Modulation of free drug in the aqueous compartment is broadly predictable by the partition coefficient, although ramipril was identified to be an outlier in this regard. Further mechanistic and clinical exploration is merited to establish a standardised protocol for lipid emulsion therapy.

Drug toxicity poses a significant challenge for doctors, especially because few drugs have specific treatments, and establishing the causative agent is often difficult.
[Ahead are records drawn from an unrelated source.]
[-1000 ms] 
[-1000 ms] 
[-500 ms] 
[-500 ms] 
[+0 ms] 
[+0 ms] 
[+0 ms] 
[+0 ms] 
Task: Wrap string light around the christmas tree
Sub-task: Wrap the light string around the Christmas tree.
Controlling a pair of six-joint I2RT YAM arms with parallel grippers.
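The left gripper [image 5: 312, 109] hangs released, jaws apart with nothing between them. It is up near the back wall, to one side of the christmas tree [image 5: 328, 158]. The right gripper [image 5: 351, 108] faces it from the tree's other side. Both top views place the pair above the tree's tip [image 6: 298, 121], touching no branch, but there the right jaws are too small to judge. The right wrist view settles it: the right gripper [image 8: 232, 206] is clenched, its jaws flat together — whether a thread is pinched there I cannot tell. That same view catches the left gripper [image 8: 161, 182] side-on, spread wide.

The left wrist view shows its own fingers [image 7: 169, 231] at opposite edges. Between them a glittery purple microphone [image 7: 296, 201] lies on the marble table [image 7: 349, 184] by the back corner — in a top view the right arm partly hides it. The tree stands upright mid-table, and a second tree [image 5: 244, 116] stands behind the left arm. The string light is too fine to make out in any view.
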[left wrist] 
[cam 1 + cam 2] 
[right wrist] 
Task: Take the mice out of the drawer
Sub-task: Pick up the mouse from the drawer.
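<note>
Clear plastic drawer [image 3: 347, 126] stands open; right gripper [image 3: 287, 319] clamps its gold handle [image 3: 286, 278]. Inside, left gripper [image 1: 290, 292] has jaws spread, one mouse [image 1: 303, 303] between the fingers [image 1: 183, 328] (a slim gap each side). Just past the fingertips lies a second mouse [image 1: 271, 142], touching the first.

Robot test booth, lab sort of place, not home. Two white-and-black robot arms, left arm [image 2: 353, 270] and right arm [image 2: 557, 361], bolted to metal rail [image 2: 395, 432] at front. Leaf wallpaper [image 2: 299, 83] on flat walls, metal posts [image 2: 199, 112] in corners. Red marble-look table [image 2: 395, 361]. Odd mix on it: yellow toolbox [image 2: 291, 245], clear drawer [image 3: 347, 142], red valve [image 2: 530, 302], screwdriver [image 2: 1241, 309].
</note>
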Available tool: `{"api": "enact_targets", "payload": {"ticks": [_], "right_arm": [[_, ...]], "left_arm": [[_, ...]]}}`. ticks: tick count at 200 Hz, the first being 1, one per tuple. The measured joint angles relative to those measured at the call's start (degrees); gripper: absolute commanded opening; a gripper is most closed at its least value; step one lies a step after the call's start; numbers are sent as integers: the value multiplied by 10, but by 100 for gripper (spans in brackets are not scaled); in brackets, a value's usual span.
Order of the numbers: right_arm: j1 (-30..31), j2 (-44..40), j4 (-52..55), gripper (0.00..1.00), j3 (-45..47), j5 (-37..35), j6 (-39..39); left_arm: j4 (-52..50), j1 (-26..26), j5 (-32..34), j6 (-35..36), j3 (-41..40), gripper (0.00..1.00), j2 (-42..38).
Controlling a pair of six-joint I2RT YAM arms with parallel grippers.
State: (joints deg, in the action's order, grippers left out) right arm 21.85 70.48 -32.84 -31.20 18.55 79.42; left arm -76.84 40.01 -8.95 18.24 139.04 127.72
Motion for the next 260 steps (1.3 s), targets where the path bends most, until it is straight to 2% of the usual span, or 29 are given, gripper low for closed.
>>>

Although drugs such as opioids and benzodiazepines have specific antagonists, (naloxone and flumazenil, respectively), the majority of drug toxicity treatment is simply supportive, often necessitating organ support in high dependency or intensive care units. These methods of organ support are often invasive, costly,¹ and not without their own complications.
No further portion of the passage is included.